Exactly as written, copy the lines that run from the start of the data below to the line containing "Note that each", both ends included.

(COLLECTED DATA)
::::::::::

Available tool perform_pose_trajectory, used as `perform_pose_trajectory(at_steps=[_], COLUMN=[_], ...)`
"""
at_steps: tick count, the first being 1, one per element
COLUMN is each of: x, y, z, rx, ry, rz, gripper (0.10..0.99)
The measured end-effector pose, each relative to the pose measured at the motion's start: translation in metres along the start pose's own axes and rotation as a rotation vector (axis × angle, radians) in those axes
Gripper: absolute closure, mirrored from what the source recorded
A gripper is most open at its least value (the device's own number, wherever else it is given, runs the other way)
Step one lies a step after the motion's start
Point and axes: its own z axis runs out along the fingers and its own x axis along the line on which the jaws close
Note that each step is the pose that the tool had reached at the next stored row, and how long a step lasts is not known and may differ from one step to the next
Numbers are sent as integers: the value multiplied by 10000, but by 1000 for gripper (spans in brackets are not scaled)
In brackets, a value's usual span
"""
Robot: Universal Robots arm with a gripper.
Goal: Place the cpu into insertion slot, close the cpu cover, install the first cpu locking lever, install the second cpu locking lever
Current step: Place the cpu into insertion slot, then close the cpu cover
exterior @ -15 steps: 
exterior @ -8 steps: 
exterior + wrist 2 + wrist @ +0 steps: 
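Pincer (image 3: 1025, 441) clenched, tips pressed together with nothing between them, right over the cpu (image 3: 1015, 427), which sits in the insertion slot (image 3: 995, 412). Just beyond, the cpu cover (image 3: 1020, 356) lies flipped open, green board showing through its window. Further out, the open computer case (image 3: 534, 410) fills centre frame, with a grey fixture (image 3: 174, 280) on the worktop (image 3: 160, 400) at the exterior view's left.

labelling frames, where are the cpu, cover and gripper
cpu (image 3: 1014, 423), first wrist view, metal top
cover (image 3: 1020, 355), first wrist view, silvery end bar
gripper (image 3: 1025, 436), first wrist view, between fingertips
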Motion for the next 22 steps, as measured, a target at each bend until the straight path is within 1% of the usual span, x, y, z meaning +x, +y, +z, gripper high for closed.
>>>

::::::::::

(RESPONSE BELOW)
Available tool perform_pose_trajectory, used as `perform_pose_trajectory(at_steps=[_], COLUMN=[_], ...)`
"""
at_steps: tick count, the first being 1, one per element
COLUMN is each of: x, y, z, rx, ry, rz, gripper (0.10..0.99)
The measured end-effector pose, each relative to the pose measured at the motion's start: translation in metres along the start pose's own axes and rotation as a rotation vector (axis × angle, radians) in those axes
Gripper: absolute closure, mirrored from what the source recorded
A gripper is most open at its least value (the device's own number, wherever else it is given, runs the other way)
Step one lies a step after the motion's start
Point and axes: its own z axis runs out along the fingers and its own x axis along the line on which the jaws close
Note that each step is the pose that the tool had reached at the next stored row, and how long a step lasts is not known and may differ from one step to the next

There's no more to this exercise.